Next COLA Update: 2025 Social Security COLA Prediction Keeps Falling
Previous COLA Update: 2025 Social Security COLA Forecasts Recede Slightly
All COLA Updates: Social Security Cost of Living Adjustment (COLA)

“The Social Security cost-of-living adjustment for 2025 could be 2.7% based on the latest inflation data through June 2024, as the rate of inflation moderates.”

Mary Johnson

According to a pair of notable forecasts updated this morning based on the latest inflation data through June 2024, as the rate of inflation moderates, it’s looking like next year’s increase may not top 2.7%.

“The Social Security cost-of-living adjustment for 2025 could be 2.7% based on the latest inflation data through June 2024, as the rate of inflation moderates,” retired and now independent Social Security and Medicare policy analyst Mary Johnson said this morning. She is long known as one of the foremost experts in tracking potential COLA increases.

That 2.7% forecast is down from 3% in June and 3.2% in May—a stark contrast as her forecast had been rising through the first four months of the year.
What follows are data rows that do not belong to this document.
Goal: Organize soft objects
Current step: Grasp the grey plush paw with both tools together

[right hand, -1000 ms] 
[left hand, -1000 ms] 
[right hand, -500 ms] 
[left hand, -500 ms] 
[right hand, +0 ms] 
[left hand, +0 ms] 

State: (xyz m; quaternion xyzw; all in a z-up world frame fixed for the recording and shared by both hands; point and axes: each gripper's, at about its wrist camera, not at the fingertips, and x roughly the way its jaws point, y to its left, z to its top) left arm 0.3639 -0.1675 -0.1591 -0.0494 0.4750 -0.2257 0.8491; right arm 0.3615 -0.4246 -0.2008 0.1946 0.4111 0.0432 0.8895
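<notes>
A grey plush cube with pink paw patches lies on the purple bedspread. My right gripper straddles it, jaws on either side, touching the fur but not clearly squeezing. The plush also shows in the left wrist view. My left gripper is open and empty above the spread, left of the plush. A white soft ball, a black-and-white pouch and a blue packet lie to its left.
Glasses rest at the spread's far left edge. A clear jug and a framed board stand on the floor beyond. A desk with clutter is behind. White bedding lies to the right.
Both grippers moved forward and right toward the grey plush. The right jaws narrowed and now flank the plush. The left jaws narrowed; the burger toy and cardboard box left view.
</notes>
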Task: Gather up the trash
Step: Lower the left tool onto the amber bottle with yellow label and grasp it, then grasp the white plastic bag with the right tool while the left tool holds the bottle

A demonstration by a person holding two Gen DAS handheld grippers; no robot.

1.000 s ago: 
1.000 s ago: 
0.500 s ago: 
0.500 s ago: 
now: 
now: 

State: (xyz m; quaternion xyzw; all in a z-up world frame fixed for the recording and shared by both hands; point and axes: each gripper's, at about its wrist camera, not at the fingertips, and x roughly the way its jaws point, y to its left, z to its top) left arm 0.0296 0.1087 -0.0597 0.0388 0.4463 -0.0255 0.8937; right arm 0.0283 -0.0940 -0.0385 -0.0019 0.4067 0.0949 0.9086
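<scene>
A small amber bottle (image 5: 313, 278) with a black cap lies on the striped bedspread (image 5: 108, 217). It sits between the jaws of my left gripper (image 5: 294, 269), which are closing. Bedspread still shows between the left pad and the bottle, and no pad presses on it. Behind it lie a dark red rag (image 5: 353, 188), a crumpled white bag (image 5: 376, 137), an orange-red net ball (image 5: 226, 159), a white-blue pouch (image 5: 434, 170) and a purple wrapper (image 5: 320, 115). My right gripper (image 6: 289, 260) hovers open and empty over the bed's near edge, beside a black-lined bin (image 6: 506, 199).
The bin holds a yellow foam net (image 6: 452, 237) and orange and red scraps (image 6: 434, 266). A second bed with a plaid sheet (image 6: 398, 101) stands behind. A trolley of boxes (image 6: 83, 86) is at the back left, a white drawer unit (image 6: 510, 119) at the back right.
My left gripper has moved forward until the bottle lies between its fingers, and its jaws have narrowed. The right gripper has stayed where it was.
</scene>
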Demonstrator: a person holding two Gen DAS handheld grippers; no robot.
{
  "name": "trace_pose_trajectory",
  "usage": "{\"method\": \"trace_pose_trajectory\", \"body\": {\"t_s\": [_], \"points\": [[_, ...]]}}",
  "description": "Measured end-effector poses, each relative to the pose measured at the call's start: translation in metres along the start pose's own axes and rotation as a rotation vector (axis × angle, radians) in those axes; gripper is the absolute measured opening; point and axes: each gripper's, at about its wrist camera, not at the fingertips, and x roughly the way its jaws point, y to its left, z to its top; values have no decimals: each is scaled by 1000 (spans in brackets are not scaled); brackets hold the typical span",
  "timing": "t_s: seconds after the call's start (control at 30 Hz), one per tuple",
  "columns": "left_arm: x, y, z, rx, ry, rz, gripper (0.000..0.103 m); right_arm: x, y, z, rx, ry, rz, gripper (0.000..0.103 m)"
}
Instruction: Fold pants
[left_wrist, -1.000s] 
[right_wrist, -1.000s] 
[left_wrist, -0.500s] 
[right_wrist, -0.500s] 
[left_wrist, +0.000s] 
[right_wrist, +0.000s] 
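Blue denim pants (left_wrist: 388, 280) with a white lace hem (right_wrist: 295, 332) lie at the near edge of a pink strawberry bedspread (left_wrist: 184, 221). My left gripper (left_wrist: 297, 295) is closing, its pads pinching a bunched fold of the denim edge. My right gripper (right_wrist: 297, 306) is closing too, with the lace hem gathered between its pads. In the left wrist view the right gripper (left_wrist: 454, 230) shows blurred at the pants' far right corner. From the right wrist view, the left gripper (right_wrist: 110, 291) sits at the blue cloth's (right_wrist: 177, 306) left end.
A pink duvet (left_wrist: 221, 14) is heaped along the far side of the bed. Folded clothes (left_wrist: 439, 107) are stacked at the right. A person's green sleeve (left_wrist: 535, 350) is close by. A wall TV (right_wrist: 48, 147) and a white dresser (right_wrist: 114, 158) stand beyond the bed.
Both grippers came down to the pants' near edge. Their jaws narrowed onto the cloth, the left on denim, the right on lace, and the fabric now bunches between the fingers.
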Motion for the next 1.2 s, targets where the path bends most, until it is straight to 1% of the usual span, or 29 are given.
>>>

Her previous estimates have gone from 1.4% in January to 1.75% in February, then to 2.4% in March and 3.0% in April.

Johnson noted today that prices for categories of essential items such as food, shelter, electricity, hospital and outpatient medical services continue to outpace the overall rate of inflation. “Clearly persistently high prices for key essentials are causing distress for many older and disabled Social Security recipients,” Johnson said.

While moderating inflation means lower spending on certain categories of items, Johnson added that retired and disabled Social Security recipients spend about half of their household budget on shelter costs, which have grown by 5.4%.

TSCL COLA forecast rises slightly

Also today, nonprofit senior citizens advocacy group The Senior Citizens League updated its forecast for next year’s Social Security COLA—bringing it up marginally. “The 2025 COLA prediction is about 2.63%, up from 2.57% last month,” says Alex Moore, the Senior Citizens League’s Social Security and Medicare statistician and managing partner at Blacksmith Professional Services.

TSCL’s forecast, which uses a different methodology than Johnson, has hovered only slightly since April, staying in a narrow 2.57% to 2.63% range.

In its update today, TSCL noted that the rate of inflation, as measured by the Consumer Price Index used to calculate the Social Security cost-of-living adjustment (COLA), fell to 3.0% for June. Although easing inflation should relieve older consumers, TSCL said the rapidly increasing price of groceries the 2020s have seen thus far meant financial relief is still far away.

“From 2020 to 2023, the cost of the average grocery item with direct prices tracked by the CPI has risen by 24%. While eggs captured many headlines with a rise of 86%, many other key items, such as coffee, sugar, bread, and ham saw their cost increase by more than a third,” the TSCL release said.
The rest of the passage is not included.